**TASK TO CARRY OUT:**
Nothing in the copy should be a picture; everything else in the listing is to be restated exactly.
#### SOURCE DATA
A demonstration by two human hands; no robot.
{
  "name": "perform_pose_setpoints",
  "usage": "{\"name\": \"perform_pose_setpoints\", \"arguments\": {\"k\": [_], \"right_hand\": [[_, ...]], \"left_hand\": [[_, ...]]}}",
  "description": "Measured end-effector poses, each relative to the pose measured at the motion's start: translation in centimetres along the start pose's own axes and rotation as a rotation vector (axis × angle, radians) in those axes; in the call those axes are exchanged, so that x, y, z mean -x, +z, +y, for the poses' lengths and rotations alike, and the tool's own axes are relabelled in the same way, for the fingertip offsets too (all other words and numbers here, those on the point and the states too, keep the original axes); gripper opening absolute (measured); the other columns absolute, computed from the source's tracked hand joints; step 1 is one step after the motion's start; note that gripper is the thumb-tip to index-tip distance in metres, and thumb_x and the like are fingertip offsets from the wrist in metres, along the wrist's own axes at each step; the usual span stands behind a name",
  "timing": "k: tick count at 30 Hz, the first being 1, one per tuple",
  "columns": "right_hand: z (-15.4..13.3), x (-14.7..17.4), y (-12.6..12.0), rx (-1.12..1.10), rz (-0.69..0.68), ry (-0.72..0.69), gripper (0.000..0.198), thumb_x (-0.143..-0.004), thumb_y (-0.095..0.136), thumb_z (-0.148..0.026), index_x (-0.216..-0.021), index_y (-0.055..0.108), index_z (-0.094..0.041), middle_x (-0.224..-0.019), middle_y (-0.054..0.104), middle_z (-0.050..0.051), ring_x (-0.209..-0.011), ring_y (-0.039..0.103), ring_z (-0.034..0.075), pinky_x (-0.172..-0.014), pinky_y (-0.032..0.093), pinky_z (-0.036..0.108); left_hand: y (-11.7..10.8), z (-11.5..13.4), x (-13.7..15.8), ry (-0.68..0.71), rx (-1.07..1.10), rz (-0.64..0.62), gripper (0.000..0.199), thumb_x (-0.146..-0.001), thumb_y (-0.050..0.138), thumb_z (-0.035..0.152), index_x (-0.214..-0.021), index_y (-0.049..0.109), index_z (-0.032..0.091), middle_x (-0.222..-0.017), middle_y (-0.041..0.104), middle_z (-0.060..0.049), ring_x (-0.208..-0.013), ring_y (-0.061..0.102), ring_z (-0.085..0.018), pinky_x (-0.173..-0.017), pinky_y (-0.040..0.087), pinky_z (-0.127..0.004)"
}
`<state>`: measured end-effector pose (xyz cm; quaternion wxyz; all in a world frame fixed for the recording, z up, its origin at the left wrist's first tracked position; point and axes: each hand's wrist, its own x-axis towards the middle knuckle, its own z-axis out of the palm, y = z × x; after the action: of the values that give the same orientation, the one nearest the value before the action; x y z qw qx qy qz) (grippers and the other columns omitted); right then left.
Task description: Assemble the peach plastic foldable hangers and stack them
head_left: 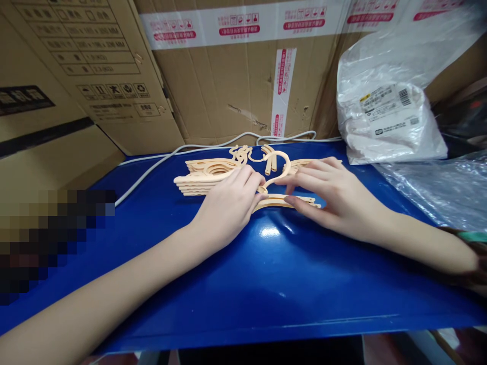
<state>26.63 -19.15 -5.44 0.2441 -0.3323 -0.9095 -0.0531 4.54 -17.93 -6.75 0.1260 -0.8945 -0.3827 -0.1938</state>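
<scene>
Hanger (274, 201), partly hidden, is clamped in the left grip (230, 203), the right grip (335, 195) parted.

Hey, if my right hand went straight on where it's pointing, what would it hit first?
Your right hand would likely meet the curved cream hook first, with your left hand beyond; exact depth is unclear here.

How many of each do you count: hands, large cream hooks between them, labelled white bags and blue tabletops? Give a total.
Hands: 2 (left hand, right hand)
Large cream hook: 1
Labelled white bag: 1
Blue tabletop: 1
Total: 5
</scene>
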Motion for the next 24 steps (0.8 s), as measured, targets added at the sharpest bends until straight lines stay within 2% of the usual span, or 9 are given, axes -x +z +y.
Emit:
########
**RESULT OF THIS EXERCISE:**
A demonstration by two human hands; no robot.
{
  "name": "perform_pose_setpoints",
  "usage": "{\"name\": \"perform_pose_setpoints\", \"arguments\": {\"k\": [_], \"right_hand\": [[_, ...]], \"left_hand\": [[_, ...]]}}",
  "description": "Measured end-effector poses, each relative to the pose measured at the motion's start: translation in centimetres along the start pose's own axes and rotation as a rotation vector (axis × angle, radians) in those axes; in the call those axes are exchanged, so that x, y, z mean -x, +z, +y, for the poses' lengths and rotations alike, and the tool's own axes are relabelled in the same way, for the fingertip offsets too (all other words and numbers here, those on the point and the states too, keep the original axes); gripper opening absolute (measured); the other columns absolute, computed from the source's tracked hand joints; step 1 is one step after the motion's start; note that gripper is the thumb-tip to index-tip distance in metres, and thumb_x and the like are fingertip offsets from the wrist in metres, along the wrist's own axes at each step; the usual span stands behind a name",
  "timing": "k: tick count at 30 Hz, the first being 1, one per tuple",
  "columns": "right_hand: z (-15.4..13.3), x (-14.7..17.4), y (-12.6..12.0), rx (-1.12..1.10), rz (-0.69..0.68), ry (-0.72..0.69), gripper (0.000..0.198), thumb_x (-0.143..-0.004), thumb_y (-0.095..0.136), thumb_z (-0.148..0.026), index_x (-0.216..-0.021), index_y (-0.055..0.108), index_z (-0.094..0.041), middle_x (-0.224..-0.019), middle_y (-0.054..0.104), middle_z (-0.050..0.051), ring_x (-0.209..-0.011), ring_y (-0.039..0.103), ring_z (-0.034..0.075), pinky_x (-0.172..-0.014), pinky_y (-0.032..0.093), pinky_z (-0.036..0.108); left_hand: y (-11.7..10.8), z (-11.5..13.4), x (-13.7..15.8), ry (-0.68..0.71), rx (-1.07..1.10), rz (-0.64..0.62), gripper (0.000..0.199), thumb_x (-0.146..-0.001), thumb_y (-0.050..0.138), thumb_z (-0.035..0.152), index_x (-0.214..-0.021), index_y (-0.049..0.109), index_z (-0.032..0.091), middle_x (-0.222..-0.017), middle_y (-0.041..0.104), middle_z (-0.060..0.049), ring_x (-0.208..-0.013), ring_y (-0.061..0.102), ring_z (-0.085..0.018), pinky_x (-0.173..-0.017), pinky_y (-0.040..0.087), pinky_z (-0.127..0.004)"
}
`<state>`: measured end-effector pose (xyz cm; quaternion wxyz; all in a world frame fixed for the recording, z up, its origin at the left wrist's first tracked position; point and axes: each hand's wrist, its own x-axis towards the middle knuckle, its own z-axis out of the palm, y = z × x; after the action: of the values that give the same orientation, the one nearest the value before the action; x y z qw qx qy qz) (grippers and the other columns omitted); right then left.
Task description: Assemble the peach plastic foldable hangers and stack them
head_left: 
<state>26.63 -19.15 -5.44 0.2441 -0.3323 -0.9095 -0.0531 4.54 -17.93 -6.75 0.1260 -0.8945 -0.3827 -0.1938</state>
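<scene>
Hanger (274, 201), partly hidden, is clamped in the left grip (230, 203), the right grip (335, 195) parted.

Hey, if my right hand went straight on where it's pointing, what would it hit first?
Your right hand would likely meet the curved cream hook first, with your left hand beyond; exact depth is unclear here.

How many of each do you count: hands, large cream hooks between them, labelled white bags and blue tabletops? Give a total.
Hands: 2 (left hand, right hand)
Large cream hook: 1
Labelled white bag: 1
Blue tabletop: 1
Total: 5
</scene>
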Motion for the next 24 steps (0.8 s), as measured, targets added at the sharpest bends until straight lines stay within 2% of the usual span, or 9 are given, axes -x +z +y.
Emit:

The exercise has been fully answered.